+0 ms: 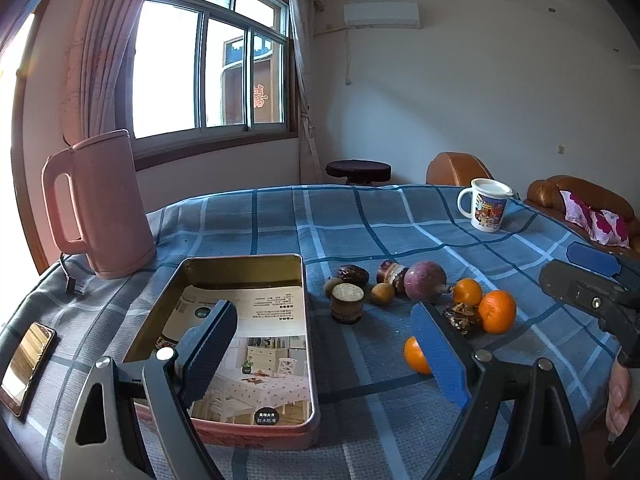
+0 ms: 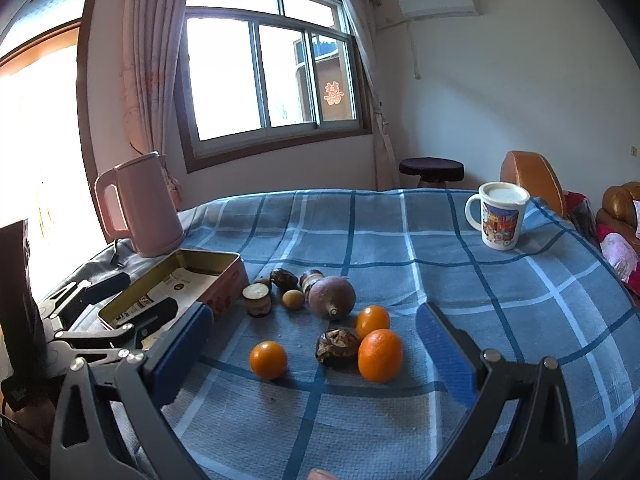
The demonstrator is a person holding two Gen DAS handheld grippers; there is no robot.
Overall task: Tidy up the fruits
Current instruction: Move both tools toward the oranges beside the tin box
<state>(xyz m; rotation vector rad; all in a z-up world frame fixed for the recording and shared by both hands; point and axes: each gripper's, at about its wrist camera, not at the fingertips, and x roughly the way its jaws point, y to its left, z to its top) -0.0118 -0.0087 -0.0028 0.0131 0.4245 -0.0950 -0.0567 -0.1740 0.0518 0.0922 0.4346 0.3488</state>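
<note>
Three oranges (image 2: 379,355) and mixed fruits (image 2: 331,295) lie loose on the plaid bench (image 2: 440,280), just right of the open tin (image 2: 224,276); left tongs (image 1: 326,354) released, hanging over the tin's right rim; right tongs (image 2: 320,354) released above the oranges; pink kettle (image 2: 140,208) behind the tin; mug (image 2: 502,216) far right.
</note>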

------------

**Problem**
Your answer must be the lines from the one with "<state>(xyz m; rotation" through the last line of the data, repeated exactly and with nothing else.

**Task response**
<state>(xyz m; rotation vector rad; all in a z-up world frame fixed for the recording and shared by both hands; point and axes: each gripper's, at about its wrist camera, not at the fingertips, and x roughly the way its jaws point, y to its left, z to its top) -0.0118 -0.0087 -0.0028 0.0131 0.4245 -0.0950 -0.0567 -0.1740 0.0518 0.0922 0.4346 0.3488</state>
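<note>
Three oranges (image 2: 379,355) and mixed fruits (image 2: 331,295) lie loose on the plaid bench (image 2: 440,280), just right of the open tin (image 2: 224,276); left tongs (image 1: 326,354) released, hanging over the tin's right rim; right tongs (image 2: 320,354) released above the oranges; pink kettle (image 2: 140,208) behind the tin; mug (image 2: 502,216) far right.
</note>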

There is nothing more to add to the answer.